La vitesse et la consomption étaient la circonstance de notre accord passager. Nous n’allions vivre ensemble qu’une ligne droite avalée d’une traite, il allait s’agir qu’elle fût la plus belle, ou la plus fugitive.

/2/

Je la prenais dans ma voiture, pour des courses à travers la ville, oui nous fûmes copilotes pendant un été.
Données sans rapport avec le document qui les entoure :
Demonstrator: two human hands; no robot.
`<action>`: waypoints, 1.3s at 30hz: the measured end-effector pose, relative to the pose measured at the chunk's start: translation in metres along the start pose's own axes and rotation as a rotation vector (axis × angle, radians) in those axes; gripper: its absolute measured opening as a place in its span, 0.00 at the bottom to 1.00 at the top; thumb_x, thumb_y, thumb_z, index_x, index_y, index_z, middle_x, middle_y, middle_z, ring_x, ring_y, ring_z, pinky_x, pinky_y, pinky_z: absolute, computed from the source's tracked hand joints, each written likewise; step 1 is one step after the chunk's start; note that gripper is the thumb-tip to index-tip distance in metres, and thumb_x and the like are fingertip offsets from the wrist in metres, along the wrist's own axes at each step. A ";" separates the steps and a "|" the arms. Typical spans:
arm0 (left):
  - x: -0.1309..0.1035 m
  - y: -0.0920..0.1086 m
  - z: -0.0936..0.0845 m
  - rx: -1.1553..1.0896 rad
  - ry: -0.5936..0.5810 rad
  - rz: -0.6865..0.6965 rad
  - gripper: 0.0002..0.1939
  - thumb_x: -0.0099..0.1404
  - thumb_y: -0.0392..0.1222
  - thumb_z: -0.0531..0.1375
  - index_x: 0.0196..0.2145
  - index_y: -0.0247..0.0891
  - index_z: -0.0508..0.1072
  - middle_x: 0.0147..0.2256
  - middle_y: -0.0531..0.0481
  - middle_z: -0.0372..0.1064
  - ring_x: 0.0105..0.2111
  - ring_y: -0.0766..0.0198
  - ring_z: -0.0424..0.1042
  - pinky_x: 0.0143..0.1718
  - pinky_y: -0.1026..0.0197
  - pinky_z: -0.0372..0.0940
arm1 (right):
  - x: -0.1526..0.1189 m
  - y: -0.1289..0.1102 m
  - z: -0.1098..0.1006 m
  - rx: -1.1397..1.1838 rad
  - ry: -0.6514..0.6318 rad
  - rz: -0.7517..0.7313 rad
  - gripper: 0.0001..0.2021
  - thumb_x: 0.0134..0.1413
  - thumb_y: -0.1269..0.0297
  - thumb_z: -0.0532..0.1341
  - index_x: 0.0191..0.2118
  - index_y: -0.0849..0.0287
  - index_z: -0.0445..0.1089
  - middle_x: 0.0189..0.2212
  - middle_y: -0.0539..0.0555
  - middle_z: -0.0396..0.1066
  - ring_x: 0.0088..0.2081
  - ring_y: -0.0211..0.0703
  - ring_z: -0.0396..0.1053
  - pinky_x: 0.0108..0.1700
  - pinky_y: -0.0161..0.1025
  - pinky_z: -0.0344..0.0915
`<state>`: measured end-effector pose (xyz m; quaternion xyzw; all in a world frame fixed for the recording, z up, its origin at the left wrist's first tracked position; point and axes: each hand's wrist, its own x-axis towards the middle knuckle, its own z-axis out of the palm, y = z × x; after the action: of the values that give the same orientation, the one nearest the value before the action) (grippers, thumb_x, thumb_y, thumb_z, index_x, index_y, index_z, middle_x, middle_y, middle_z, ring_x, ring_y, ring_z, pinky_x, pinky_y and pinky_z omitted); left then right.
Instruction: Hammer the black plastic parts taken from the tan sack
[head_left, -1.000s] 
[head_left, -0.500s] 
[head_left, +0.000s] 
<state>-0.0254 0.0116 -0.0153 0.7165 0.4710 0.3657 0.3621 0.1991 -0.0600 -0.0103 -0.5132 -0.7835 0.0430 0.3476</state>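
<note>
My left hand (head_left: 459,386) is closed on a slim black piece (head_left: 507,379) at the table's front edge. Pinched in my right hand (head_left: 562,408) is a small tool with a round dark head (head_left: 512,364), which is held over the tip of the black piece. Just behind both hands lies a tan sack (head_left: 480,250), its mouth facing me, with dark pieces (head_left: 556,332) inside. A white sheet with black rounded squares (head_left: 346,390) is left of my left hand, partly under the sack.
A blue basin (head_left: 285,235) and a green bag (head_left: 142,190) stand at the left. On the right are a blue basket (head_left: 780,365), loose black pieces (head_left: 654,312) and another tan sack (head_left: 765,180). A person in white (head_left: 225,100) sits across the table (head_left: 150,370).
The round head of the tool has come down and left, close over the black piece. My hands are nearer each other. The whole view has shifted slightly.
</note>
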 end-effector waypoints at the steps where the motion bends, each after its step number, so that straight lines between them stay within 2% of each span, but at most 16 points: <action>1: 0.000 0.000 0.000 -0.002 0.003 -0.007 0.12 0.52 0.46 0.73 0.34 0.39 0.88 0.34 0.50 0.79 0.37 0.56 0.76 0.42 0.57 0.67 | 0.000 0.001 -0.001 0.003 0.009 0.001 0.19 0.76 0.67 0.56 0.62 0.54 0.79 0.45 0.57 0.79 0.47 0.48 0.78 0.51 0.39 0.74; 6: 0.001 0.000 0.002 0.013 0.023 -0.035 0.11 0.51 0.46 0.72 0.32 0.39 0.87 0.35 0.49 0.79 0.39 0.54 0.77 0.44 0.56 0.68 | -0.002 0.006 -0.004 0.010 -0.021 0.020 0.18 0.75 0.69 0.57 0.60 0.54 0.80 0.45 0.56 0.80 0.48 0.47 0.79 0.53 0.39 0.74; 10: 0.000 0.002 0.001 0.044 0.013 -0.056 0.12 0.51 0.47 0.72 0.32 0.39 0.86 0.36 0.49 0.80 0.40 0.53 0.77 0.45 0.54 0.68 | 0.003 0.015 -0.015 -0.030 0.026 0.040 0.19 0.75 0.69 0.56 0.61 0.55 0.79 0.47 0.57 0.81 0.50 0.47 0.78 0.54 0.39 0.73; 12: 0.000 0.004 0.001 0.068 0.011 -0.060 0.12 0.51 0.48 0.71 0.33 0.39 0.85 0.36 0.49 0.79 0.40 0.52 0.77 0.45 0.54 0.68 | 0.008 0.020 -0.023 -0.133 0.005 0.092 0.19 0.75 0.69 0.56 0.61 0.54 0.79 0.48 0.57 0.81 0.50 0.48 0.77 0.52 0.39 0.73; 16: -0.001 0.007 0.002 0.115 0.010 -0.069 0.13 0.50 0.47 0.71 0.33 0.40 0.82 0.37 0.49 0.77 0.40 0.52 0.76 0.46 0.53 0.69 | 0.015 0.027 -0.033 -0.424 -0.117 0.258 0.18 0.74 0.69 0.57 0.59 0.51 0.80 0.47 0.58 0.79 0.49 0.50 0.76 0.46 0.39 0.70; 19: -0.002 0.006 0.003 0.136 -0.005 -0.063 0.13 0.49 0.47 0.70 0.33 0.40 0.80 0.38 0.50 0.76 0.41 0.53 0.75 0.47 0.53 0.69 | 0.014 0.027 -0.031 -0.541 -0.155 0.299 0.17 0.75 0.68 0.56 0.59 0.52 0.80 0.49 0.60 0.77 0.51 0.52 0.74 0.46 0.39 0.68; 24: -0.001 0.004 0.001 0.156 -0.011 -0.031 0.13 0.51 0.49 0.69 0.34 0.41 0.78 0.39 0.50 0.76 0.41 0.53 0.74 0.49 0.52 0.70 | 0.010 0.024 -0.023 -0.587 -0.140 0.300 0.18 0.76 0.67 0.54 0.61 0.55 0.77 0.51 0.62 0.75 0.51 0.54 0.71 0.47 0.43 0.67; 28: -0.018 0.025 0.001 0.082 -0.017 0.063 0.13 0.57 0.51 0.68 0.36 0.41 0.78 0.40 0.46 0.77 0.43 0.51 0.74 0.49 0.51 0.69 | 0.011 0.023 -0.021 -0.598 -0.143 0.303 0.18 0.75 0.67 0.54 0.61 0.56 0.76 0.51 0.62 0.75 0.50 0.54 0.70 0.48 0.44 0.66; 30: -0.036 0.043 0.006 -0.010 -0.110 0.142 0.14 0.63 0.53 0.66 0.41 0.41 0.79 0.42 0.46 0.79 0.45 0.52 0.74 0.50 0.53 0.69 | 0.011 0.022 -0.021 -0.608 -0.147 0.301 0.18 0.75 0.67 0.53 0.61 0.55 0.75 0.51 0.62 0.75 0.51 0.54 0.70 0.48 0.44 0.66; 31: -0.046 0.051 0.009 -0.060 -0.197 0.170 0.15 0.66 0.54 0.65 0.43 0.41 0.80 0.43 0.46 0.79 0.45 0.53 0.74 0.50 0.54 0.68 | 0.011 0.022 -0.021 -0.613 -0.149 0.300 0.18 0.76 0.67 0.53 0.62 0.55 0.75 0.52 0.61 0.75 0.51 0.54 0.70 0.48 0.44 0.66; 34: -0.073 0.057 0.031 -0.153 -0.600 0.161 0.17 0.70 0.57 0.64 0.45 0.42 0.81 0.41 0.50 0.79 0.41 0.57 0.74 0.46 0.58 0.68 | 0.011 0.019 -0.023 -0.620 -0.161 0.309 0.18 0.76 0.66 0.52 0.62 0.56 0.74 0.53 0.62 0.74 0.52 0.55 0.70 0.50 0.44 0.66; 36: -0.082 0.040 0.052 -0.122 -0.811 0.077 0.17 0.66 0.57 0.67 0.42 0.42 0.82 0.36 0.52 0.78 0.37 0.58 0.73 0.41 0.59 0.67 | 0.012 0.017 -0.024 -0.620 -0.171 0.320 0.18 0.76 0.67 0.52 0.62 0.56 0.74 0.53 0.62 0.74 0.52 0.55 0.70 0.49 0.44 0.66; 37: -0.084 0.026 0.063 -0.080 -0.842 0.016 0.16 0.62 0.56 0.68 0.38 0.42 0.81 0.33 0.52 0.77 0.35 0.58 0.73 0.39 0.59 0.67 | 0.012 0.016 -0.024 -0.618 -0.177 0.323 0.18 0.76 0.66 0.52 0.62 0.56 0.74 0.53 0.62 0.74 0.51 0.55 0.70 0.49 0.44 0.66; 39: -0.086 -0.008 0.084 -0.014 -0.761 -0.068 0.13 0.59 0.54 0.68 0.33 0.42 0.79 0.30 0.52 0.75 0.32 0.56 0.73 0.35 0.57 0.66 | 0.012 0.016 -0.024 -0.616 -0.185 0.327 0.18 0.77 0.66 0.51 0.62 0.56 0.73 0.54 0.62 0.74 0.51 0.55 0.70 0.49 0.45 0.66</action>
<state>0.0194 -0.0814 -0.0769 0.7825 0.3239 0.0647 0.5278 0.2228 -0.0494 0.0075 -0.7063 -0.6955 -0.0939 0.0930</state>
Elle s’asseyait à côté de moi, étendait ses jambes, immenses, de temps en temps elle aimait passer les vitesses elle-même, comme on fait quand on apprend ou pour s’occuper les mains. Elle opérait à sa manière, brusquement, elle aimait le son de l’embrayage, toujours avide d’une rupture. Mais le plus souvent elle préférait passer ses ongles sur les coutures de mon jean, en appuyant un peu le sillon. Je crois qu’elle cherchait le point d’incandescence entre l’excitation et l’accident. J’ai encore sur certains de mes vêtements les cicatrices de ses agacements. Elle aimait murmurer plutôt que parler à haute voix, comme dans certains films américains qu’elle méprisait cependant.

/3/

Je ne comprenais jamais la totalité de ce qu’elle disait, théoriquement ça aurait pu suffire pour nos sept semaines de fréquentation, pour me mouvoir entre elle et moi, entre mon immobilisme et son éréthisme, mais c’était déjà l’épuisement dans nos corps avant que la vue l’un de l’autre ne se brouille à force d’alcools. J’étais obligé de deviner, de lire sur ses lèvres, à défaut que la plupart du temps je manquais de recul par rapport aux dites lèvres, qu’elle rougissait sans cesse.

/4/

La seule question qui se posait était : comment tuer le temps sans qu’il ne s’en rende compte, dans le dos et sans dignité s’il était possible. Et sans qu’il nous achève, nous. Les nuits étaient courtes et le jour agissait comme un piège dans lequel nous étions plongés et qui prenait parfois la forme de son appartement. Nous n’en pouvions plus de toujours rouler dans la ville qui était trop déserte et dépourvue. Ou bien l’essence manquait, d’une manière ou d’une autre. Alors nous nous roulions dans la poussière de son appartement. On étendait le bras, il y avait toujours un objet singulier à saisir, une bouteille à renverser, une minute à vivre en dents de scie. Une vie de couloir ; de pleins et de vides. Un matin, nous avons vidé entièrement une des pièces du logement minuscule, par ennui, par rage de trop-plein. Tout s’est retrouvé dans le couloir. Nous n’avons pas trouvé les allumettes, dans le désordre. Avons dû sortir par la fenêtre. Et l’accès à l’appartement était désormais impossible.